Выбрать главу

Один из главных персонажей сценария — Президент. В его лице сатирически изображен беспринципный краснобай-политик. Президент с удовольствием произносит речи, тексты которых заготовлены для него подчиненными. В начале действия он выступает на официальном празднестве и высокопарно восхваляет машинную цивилизацию. «Так приветствуйте же, Господа, нашу воплощенную мечту: Человека — короля Машин! Сегодняшнее празднество посвящено этой победе, величайшим достижениям Прогресса и Человеческого Гения». В последней части сценария тот же Президент, уцелевший после всех передряг, с такой же высокопарностью восхваляет жизнь на лоне природы — без техники, без машин: «Так приветствуйте же, Господа, нашу воплощенную мечту!.. Пусть это будет залогом величественного будущего, когда Человек уподобится блаженным тварям, пасущимся без размышлений о сладостной жизни! Вот — величайшее достижение Прогресса и Человеческого Гения».

Сельская идиллия, завершающая действие, преисполнена иронии. Согласно авторской ремарке она должна развертываться в духе обоих «Орфеев» (оперы Глюка и оперетты Оффенбаха), но с «наимодернейшей» музыкой. Труженики, уцелевшие от катастрофы, возделывают поля и предаются деревенским увеселениям, — а у власти все тот же лицемер-политик! Да, людям удалось спастись от разрушительной силы машин, потому что Молоток Пилон — изобретатель, владеющий техникой, — сумел укротить восставшие чудовища, натравить их друг на друга, обезвредить их. В конечном счете человек оказался сильнее и хитрее машин. Но смогут ли, захотят лц спасшиеся люди вечно жить среди полей и пасти скот? В финале Молоток Пилон хмурится, «как Мыслитель Родена», и лихорадочно чертит фигуры и формулы на окружающих камнях. Скоро возникнут новые механизмы — более мощные, чем прежние. И не последует ли за этим снова бунт машин и крушение цивилизации? Роллан оставляет вопрос открытым. Он не пытается пророчить о будущем, — ему важнее разбудить критическую мысль зрителя.

Легко понять, что Роллана, когда он был в Праге, заинтересовала драма К. Чапека «Р.У.Р.». Сценарий «Бунт машин» намечает, пусть в очень приблизительной и схематичной форме, социально-философские проблемы, аналогичные тем, которые были поставлены в оригинальной и острой пьесе чешского драматурга. Человек и машина, человек и техника — над этими вопросами размышляли в то время многие.

Фильм по сценарию Роллана не был осуществлен, да и сам автор не очень заботился об этом. Сценарий появился (в сокращенном варианте) в Швейцарии и США, а Роллан очень скоро охладел к этому произведению.
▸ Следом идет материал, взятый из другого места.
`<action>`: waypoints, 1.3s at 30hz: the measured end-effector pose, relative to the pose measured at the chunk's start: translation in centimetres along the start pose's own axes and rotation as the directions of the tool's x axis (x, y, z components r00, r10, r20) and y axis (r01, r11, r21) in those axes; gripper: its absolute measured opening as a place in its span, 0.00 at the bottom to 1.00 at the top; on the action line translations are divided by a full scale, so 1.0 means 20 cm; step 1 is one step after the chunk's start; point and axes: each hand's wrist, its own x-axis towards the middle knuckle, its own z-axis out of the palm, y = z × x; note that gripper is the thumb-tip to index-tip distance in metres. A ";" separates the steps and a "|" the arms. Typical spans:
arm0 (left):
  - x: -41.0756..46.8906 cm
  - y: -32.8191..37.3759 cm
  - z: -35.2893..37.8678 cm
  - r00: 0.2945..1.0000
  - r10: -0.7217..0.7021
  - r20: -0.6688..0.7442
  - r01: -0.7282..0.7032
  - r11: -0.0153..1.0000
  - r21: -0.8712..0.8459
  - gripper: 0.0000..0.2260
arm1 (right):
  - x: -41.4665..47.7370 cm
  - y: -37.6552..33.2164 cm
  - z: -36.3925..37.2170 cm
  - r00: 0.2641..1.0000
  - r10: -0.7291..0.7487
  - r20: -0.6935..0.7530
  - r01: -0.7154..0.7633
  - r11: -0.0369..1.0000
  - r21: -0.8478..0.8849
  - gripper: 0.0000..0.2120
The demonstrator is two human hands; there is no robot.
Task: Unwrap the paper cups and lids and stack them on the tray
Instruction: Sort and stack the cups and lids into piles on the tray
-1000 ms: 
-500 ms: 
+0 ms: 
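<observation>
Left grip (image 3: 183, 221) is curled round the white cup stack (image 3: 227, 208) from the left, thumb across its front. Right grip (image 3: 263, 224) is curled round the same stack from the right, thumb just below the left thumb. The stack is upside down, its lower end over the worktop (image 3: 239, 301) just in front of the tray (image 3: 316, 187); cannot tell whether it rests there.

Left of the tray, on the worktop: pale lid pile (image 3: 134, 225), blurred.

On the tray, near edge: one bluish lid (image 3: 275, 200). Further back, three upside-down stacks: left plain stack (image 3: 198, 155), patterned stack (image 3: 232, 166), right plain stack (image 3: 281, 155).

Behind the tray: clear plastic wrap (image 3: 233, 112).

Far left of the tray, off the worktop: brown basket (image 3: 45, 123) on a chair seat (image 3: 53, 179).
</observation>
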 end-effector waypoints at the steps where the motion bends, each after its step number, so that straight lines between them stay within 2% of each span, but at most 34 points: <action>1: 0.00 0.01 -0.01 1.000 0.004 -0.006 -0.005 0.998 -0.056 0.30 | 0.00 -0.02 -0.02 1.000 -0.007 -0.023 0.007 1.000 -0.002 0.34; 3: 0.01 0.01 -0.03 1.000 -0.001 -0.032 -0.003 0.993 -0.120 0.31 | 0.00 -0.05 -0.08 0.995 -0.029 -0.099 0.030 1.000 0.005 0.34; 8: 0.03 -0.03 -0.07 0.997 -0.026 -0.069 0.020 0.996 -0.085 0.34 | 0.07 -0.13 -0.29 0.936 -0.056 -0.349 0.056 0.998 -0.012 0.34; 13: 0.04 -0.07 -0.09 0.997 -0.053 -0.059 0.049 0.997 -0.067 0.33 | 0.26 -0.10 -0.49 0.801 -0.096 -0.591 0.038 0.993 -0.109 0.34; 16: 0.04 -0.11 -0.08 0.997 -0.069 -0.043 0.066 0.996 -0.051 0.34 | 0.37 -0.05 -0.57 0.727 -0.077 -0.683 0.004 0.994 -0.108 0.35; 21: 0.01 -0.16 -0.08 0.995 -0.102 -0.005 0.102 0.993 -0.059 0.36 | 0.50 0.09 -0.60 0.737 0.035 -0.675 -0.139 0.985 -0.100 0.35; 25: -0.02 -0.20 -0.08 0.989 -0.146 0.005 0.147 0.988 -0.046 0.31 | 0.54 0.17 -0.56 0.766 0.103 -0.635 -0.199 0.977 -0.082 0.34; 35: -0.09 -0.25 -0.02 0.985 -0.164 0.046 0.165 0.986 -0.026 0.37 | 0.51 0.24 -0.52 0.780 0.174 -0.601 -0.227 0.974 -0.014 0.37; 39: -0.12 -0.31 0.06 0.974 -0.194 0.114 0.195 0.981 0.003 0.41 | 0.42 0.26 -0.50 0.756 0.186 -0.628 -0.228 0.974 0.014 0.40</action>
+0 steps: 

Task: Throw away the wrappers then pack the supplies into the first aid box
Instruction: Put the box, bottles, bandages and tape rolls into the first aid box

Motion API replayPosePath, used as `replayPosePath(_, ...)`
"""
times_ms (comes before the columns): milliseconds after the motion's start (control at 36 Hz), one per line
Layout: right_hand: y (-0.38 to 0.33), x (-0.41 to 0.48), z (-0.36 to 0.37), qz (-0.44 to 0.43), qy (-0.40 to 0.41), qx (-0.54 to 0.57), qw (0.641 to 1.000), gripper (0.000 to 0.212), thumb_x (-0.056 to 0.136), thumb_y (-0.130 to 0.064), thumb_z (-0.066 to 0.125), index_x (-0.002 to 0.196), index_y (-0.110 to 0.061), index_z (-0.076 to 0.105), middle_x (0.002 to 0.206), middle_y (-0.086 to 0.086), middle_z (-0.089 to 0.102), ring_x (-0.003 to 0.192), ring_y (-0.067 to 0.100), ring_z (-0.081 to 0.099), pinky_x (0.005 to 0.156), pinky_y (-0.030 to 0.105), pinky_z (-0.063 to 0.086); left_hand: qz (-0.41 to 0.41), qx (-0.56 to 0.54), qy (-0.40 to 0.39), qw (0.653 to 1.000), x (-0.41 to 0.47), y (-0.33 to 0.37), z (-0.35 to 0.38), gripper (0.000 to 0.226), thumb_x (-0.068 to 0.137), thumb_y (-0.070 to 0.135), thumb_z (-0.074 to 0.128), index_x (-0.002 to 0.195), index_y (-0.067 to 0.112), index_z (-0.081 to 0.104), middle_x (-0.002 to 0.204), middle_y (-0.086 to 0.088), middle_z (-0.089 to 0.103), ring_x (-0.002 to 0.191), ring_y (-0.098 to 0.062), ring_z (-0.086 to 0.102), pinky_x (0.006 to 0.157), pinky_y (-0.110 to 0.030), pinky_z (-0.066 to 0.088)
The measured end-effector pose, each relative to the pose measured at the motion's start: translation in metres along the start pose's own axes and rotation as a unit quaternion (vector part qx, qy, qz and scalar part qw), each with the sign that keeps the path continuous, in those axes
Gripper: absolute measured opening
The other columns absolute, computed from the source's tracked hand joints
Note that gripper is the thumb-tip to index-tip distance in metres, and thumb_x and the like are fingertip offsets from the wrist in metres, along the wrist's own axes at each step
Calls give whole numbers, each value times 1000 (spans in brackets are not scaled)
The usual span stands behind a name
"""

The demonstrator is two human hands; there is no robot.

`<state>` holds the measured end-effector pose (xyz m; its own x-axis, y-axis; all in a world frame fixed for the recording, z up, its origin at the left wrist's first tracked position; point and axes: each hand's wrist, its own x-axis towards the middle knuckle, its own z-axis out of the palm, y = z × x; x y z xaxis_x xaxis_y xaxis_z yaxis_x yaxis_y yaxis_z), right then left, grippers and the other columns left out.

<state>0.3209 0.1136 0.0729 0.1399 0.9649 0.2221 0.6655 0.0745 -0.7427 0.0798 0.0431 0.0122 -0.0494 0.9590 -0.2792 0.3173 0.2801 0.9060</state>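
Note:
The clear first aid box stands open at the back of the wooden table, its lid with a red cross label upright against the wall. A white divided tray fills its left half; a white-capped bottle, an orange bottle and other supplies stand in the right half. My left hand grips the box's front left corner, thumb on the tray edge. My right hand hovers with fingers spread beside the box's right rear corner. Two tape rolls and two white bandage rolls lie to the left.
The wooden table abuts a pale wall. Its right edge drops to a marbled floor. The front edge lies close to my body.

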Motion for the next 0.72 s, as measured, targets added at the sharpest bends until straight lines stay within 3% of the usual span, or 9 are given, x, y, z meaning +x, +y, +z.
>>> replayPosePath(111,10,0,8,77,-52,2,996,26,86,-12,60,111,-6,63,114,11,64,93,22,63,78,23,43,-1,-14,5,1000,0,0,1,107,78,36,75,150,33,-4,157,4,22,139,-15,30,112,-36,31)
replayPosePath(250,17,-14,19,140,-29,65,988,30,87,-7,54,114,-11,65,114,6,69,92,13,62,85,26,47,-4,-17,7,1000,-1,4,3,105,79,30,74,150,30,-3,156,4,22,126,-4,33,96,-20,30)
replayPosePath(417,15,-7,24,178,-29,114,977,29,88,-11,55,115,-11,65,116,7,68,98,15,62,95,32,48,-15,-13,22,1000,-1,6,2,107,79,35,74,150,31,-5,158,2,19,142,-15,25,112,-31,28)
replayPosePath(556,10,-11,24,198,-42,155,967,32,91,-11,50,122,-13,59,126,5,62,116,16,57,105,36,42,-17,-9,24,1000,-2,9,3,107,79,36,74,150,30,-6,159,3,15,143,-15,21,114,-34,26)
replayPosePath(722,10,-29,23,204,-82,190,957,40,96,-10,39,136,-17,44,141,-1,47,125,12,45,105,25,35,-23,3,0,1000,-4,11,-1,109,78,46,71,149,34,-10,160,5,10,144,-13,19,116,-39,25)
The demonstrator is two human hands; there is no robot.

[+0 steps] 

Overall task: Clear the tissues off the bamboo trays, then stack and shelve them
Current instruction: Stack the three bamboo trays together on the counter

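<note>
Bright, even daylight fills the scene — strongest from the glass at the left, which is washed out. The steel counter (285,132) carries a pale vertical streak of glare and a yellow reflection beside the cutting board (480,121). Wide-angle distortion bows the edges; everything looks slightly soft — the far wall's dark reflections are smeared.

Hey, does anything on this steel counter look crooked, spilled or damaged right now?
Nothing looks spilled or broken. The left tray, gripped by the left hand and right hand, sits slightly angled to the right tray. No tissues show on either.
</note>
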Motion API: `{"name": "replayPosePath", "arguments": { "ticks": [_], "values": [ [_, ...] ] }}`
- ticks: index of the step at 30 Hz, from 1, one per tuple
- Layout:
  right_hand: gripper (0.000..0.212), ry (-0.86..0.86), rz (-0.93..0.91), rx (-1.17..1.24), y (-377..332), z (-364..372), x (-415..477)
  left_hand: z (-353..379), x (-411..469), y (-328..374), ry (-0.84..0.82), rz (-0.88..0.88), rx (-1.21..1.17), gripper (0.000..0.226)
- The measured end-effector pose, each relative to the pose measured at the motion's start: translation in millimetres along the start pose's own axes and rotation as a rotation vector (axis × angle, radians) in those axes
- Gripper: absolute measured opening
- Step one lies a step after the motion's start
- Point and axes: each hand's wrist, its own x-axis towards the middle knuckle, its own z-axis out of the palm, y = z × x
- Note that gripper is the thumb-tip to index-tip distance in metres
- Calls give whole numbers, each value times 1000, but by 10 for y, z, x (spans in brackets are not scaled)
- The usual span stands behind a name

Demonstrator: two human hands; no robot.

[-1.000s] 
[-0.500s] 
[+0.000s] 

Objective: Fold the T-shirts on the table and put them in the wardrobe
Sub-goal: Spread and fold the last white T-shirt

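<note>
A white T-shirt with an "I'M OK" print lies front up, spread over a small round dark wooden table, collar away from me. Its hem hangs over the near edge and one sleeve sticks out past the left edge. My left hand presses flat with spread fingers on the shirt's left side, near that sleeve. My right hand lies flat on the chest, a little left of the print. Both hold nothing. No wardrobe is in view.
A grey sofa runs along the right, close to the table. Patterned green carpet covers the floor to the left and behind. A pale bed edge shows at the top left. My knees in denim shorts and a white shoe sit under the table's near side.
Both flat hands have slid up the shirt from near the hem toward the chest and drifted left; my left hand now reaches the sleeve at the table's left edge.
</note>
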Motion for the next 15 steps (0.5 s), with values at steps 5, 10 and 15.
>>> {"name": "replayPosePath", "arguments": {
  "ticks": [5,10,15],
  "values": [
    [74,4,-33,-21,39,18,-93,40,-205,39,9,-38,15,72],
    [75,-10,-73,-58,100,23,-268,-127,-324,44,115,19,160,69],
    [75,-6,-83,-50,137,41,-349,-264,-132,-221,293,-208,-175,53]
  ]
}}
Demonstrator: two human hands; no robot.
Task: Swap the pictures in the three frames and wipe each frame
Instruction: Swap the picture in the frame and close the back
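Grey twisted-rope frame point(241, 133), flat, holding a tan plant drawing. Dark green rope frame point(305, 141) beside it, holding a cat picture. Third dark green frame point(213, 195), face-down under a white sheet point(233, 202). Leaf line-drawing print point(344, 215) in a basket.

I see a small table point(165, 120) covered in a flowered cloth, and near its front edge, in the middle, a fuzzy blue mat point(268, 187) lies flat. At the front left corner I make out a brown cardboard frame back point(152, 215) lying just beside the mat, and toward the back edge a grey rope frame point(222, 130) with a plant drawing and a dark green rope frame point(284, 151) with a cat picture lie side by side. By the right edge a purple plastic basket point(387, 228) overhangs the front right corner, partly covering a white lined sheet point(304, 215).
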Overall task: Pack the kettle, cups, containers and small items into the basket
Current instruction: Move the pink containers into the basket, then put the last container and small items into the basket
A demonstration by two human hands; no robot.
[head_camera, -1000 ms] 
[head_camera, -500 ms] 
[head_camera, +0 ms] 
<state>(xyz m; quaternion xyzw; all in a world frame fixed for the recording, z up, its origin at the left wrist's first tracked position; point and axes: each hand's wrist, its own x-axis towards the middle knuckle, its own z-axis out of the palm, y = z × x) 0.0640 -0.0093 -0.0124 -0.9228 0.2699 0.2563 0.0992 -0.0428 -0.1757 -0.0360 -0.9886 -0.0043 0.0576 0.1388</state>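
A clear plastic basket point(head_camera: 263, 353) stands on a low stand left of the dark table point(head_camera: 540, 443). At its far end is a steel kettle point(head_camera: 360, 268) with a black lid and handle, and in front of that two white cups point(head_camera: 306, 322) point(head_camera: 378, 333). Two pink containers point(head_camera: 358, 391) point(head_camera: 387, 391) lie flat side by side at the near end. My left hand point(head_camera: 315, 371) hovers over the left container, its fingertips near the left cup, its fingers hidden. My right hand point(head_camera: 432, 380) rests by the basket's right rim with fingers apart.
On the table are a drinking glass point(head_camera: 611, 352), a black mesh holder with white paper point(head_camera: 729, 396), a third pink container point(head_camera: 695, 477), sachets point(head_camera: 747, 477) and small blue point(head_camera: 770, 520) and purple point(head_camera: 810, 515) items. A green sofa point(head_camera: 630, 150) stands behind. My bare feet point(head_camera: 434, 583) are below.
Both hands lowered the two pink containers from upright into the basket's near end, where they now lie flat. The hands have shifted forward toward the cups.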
В 1931 году он писал Мазерелю: «Нет, я не изменил своего решения относительно «Бунта машин». Я не хочу, чтобы он был напечатан теперь во Франции. В литературном отношении он меня не удовлетворяет. И современная эпоха слишком сурова, чтобы я стал публиковать сегодня этот пустячок»*.

Несравненно более серьезное значение придавал Роллан своим новым драмам из цикла, посвященного Французской революции.

В послевоенные годы до Роллана не раз доходили вести об успехе его историко-революционных пьес в различных странах. «Дантон» ставился в разных городах Советской России. В Берлине эту пьесу поставил знаменитый режиссер Макс Рейнгардт сразу же после ноябрьской революции 1918 года, и спектакль был горячо принят публикой. «Волки» шли на сцене и в Праге и в Токио. Словом, у Роллана было много поводов думать, что его драмы о Французской революции нужны, интересны сегодняшнему зрителю. Нужны, конечно, не только потому, что воскрешают на сцене прошлое, но и потому, что наталкивают на размышления об острых проблемах сегодняшнего дня.

Работа Роллана над драмами о революции теперь, в двадцатых годах, так же как и в начале века, была теснейшим образом связана с его идейными исканиями. Сама действительность укрепляла в нем убеждение, что социалистическая революция стала в XX веке объективной необходимостью. Революционные перевороты — сколь бы они ни были тяжелы и кровопролитны — в конечном счете помогают человечеству двигаться вперед, — так полагал Роллан, еще когда писал «Четырнадцатое июля», он был еще прочнее убежден в этом теперь.

Но вместе с тем в его сознании продолжали жить давно укоренившиеся наивные идеалистические представления о роковых «стихийных Силах», которые управляют людьми на больших поворотах истории. Вряд ли Роллан когда-нибудь серьезно сомневался в том, что победившая революция имеет право на самозащиту и должна оказывать отпор своим врагам. Однако его глубоко волновал вопрос о несправедливостях, злоупотреблениях, являющихся спутниками массового террора. Отчасти именно отсюда идет двойственность в трактовке Французской революции на страницах некоторых ею пьес.